What is required |
Search term "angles": please copy every line of the records below that contains it.

(Entries taken from a collection)
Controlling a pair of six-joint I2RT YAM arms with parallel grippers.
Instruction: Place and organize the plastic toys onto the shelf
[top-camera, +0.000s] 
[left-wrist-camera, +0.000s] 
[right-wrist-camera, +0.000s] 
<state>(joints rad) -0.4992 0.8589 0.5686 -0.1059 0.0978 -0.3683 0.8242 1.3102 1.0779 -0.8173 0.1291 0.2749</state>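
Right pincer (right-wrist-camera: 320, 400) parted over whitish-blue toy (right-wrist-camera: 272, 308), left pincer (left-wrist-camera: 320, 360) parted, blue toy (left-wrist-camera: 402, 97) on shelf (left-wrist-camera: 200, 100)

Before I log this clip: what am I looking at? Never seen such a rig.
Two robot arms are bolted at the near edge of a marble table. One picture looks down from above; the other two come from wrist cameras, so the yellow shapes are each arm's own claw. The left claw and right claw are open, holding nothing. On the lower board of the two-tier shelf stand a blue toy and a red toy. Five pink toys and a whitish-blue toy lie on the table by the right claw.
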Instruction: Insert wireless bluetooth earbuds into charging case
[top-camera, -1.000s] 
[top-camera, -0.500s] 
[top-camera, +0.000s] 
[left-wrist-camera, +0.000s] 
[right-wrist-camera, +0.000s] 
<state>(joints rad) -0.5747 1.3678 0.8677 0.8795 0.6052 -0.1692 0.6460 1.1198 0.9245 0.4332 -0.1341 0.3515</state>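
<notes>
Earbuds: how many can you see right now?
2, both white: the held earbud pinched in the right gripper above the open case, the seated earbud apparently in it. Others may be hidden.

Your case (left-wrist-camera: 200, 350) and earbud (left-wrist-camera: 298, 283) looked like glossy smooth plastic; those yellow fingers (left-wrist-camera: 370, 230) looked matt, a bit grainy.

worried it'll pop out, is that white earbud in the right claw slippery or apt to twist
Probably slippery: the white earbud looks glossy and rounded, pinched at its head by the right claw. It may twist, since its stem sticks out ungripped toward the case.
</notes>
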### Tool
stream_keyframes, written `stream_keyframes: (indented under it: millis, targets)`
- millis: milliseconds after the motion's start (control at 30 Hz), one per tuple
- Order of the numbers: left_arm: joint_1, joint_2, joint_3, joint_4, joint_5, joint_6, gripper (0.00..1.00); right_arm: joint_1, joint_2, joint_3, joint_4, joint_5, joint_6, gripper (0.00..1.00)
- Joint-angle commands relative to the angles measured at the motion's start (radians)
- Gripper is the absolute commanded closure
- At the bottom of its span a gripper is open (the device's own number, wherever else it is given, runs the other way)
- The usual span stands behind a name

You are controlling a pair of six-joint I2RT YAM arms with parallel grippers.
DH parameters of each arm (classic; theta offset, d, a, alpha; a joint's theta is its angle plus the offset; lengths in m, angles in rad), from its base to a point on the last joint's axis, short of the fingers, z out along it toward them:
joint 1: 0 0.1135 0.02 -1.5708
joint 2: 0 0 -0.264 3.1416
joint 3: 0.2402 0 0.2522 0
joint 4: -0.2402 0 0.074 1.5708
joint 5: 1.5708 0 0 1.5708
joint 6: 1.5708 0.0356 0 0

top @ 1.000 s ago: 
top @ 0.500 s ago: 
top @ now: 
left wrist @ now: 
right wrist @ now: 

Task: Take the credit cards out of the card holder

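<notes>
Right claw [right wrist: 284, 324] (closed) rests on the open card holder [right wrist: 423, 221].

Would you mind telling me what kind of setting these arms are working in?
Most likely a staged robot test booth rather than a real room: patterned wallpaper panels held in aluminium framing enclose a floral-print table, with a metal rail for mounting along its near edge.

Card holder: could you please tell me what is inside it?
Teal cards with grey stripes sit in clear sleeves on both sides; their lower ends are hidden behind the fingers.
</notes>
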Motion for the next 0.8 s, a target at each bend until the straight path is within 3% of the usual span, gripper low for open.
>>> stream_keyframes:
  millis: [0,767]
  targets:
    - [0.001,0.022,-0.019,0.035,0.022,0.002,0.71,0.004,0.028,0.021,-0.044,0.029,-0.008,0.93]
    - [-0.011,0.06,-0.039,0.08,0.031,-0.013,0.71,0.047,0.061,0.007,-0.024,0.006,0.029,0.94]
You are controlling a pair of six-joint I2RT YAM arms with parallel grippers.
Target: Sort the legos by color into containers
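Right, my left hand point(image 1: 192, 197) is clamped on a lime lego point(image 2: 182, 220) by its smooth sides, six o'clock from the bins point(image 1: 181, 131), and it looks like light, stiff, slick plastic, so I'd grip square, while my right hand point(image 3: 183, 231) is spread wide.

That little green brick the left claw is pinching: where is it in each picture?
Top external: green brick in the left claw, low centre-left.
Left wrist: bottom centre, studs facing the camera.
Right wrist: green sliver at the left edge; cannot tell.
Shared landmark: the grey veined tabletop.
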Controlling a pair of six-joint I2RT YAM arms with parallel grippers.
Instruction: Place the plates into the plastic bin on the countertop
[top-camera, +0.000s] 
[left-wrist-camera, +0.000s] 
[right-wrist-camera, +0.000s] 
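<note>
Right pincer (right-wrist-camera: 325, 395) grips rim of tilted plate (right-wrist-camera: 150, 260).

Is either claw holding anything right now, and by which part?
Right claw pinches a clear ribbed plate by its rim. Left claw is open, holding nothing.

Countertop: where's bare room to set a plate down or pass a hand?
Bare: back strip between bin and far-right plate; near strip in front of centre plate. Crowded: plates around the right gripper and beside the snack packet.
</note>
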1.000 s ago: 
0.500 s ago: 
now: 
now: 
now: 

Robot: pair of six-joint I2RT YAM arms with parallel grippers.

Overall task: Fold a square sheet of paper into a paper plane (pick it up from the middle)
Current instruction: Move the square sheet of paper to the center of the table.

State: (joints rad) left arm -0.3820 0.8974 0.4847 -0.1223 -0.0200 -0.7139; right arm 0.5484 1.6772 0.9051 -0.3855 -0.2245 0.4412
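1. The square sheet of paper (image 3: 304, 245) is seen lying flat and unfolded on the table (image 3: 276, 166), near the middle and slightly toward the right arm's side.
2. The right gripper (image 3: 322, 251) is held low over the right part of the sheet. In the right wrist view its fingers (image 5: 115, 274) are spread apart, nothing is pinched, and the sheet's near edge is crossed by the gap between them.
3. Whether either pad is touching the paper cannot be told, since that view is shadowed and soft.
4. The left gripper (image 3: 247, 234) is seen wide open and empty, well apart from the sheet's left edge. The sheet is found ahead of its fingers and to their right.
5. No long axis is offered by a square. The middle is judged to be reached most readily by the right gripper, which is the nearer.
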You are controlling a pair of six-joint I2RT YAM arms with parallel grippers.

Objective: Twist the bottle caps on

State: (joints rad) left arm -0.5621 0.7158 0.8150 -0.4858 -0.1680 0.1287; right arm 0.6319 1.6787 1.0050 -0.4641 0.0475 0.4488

Solution for this problem |
- Joint-angle commands relative to the angles measured at the motion's start (radians)
DH parameters of each arm (classic; theta offset, d, a, alpha; a joint's theta is its angle plus the offset; lengths in m, angles in rad), from its base to a point on the last joint's axis, short of the fingers, z out along it toward them:

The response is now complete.